## Advanced Word Embedding


In the last notebook, I trained a Word2Vec word embedding model on a small-scale data set and searched for synonyms based on the cosine similarity of the word vectors. 

Although Word2Vec has been able to successfully convert discrete words into continuous word vectors, and to some extent preserve the approximate relationship between words, the Word2Vec model is still not perfect, and it can be further improved:


1.  **Subword Embedding**：FastText, represent words more closely as a collection of subwords in a **fixed-size N-gram**, while BPE(Byte Pair Encoding) can automatically and dynamically generate a set of high-freq subwords based on the statistical information of the corpus


2.  [GloVe(Global Vectors for Word Representation)](https://nlp.stanford.edu/pubs/glove.pdf) : By transforming the conditional probability formula of the Word2Vec model, we can obtain a function expression for global loss, and further optimize the model based on this.

In practice, we often train these word embedding models on large-scale corpora, and apply the pre-trained word vectors to downstream NLP tasks. This notebook will use the **GloVe model** as an example to demonstrate how to use pre-trained word vectors to find synonyms and analogies.



- [GloVe Model](https://nlp.stanford.edu/pubs/glove.pdf)

Let's first look at the loss function for Word2Vec (using Skip-Gram and without negative samplin):


$$-\sum_{t=1}^T\sum_{-m\le j\le m,j\ne 0} \log P(w^{(t+j)}\mid w^{(t)})$$




$$P(w_j\mid w_i) = \frac{\exp(\boldsymbol{u}_j^\top\boldsymbol{v}_i)}{\sum_{k\in\mathcal{V}}\exp(\boldsymbol{u}_k^\top\boldsymbol{v}_i)}$$


where, $w_i$ is center，$w_j$ is context, the probability formula is $q_{ij}$。

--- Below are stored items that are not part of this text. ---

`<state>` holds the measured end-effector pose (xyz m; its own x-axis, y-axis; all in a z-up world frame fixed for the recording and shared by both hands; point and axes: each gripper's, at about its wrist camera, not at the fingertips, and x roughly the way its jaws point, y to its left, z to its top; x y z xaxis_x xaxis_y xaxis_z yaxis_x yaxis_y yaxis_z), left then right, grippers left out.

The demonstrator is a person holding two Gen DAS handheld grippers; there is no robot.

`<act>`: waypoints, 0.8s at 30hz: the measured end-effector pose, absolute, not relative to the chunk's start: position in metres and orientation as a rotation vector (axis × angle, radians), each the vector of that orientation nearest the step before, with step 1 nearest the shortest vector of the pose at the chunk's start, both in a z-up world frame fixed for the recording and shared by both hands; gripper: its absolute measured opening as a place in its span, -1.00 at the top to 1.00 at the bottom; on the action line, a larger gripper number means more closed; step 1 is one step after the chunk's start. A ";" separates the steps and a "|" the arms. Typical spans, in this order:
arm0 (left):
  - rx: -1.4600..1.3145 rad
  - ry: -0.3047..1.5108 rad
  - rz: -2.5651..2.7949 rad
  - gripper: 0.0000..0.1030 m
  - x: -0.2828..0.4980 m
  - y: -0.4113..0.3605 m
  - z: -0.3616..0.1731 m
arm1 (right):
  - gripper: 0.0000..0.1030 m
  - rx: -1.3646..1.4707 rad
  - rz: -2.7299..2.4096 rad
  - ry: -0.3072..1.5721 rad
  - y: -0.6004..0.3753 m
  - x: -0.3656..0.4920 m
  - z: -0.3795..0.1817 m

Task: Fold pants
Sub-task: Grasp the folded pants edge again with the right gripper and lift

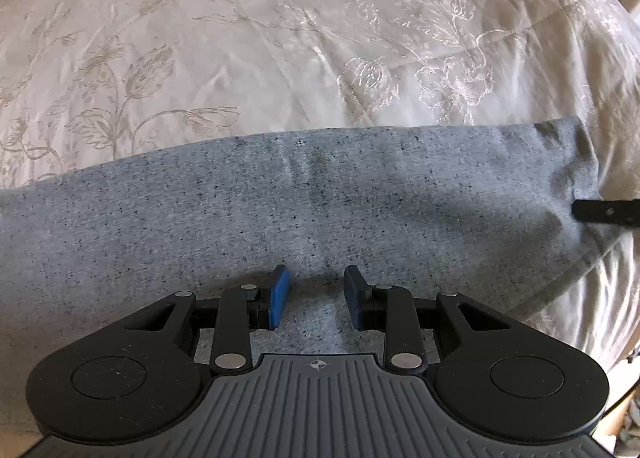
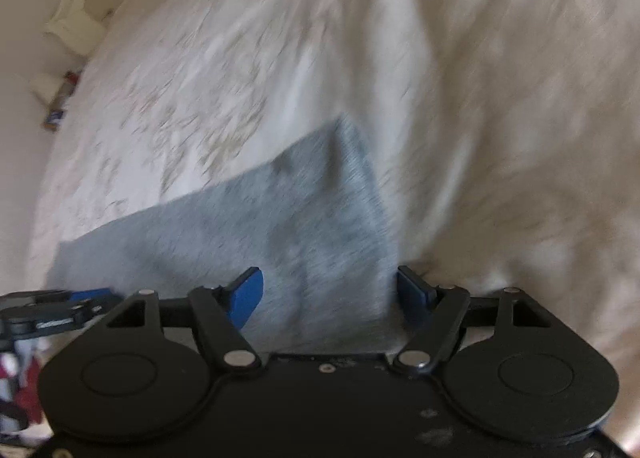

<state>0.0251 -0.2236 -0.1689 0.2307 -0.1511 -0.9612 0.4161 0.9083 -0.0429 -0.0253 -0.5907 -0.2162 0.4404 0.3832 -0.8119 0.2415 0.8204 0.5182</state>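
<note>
Grey heathered sweatpants [image 1: 280,198] are laid flat on a cream floral bedspread [image 1: 240,38], with the long axis running left to right across the left wrist view. One end, with a stitched hem band [image 1: 576,258], is seen at the right; the other end runs out of frame at the left.

The left gripper [image 1: 317,294] is placed over the near edge of the fabric, about midway along the visible length. Its blue pads [image 1: 279,294] are held parted, with cloth seen beneath the gap but nothing pinched between them.

The right gripper [image 2: 328,294] is positioned at the hem end, so that end is judged its to lift. Its jaws are spread wide, and the fabric [image 2: 304,242] is seen between and below them; the view is blurred, yet no clamping is shown. Its dark finger [image 1: 604,211] is glimpsed at the right edge of the left view.
</note>
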 end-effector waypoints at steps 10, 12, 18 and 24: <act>0.202 1.264 -0.346 0.43 0.063 -0.235 -0.174 | 0.77 0.738 0.052 1.020 -0.583 -0.036 -0.189; 0.200 1.250 -0.318 0.43 0.073 -0.239 -0.180 | 0.77 0.749 0.045 0.990 -0.583 -0.042 -0.175; 0.207 1.248 -0.283 0.43 0.095 -0.249 -0.199 | 0.77 0.728 0.054 0.972 -0.569 -0.048 -0.146; 0.217 1.174 -0.323 0.42 0.073 -0.224 -0.165 | 0.77 0.673 0.051 0.978 -0.541 -0.039 -0.113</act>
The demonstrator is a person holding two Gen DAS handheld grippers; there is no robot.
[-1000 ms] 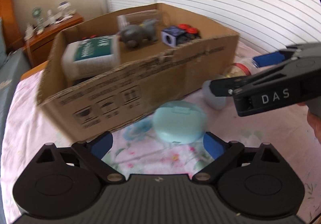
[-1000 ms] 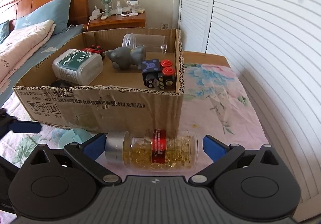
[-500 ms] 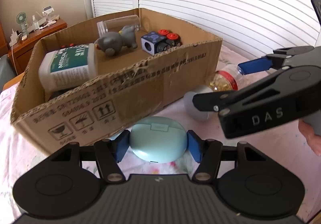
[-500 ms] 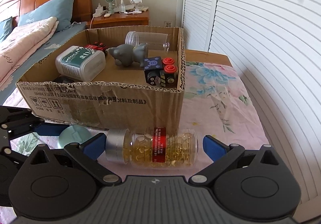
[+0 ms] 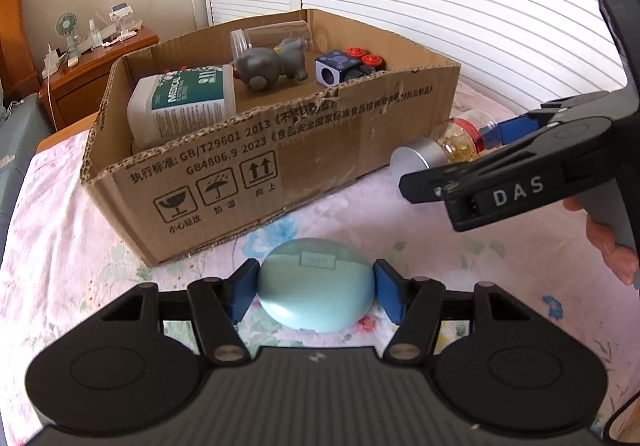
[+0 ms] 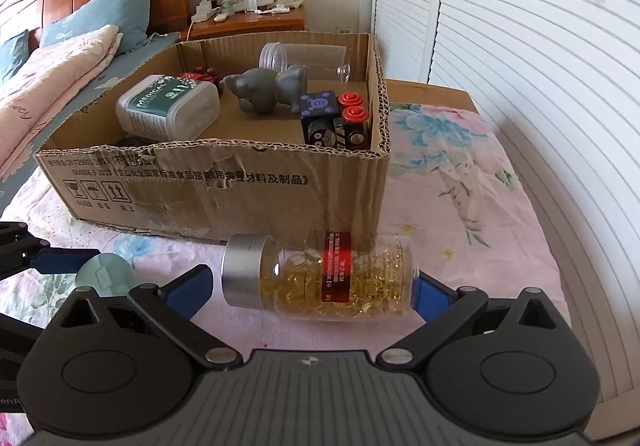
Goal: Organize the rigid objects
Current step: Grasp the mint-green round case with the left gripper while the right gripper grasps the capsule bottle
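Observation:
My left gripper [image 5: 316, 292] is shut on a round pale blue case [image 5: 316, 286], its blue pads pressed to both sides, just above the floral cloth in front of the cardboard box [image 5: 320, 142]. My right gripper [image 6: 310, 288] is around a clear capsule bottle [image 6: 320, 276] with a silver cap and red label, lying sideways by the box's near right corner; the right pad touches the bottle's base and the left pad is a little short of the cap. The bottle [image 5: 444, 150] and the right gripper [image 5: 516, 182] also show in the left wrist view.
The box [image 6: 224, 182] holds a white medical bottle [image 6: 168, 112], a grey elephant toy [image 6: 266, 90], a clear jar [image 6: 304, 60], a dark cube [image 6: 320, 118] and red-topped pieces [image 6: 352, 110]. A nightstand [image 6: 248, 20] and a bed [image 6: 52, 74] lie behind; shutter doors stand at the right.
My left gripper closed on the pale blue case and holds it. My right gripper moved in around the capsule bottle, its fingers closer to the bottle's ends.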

Note that the loss function contains two summation symbols, which respectively enumerate each center and its corresponding context words in the corpus. In fact, we can also use another counting method, which is to directly enumerate each word as the center and the context word:

$$-\sum_{i\in\mathcal{V}}\sum_{j\in\mathcal{V}} x_{ij}\log q_{ij}$$


Where $x_{ij}$  represents the total number of times $w_j$ is the context word of $w_i$ in the entire dataset. 

We can then rewrite the formula into the form of cross-entropy as follows:


$$-\sum_{i\in\mathcal{V}}x_i\sum_{j\in\mathcal{V}}p_{ij} \log q_{ij}$$


where $x_i$ is the sum of the context window size $w_i$, $p_{ij}=x_{ij}/x_i$ is the proportion of $w_j$ in the context window of $w_i$.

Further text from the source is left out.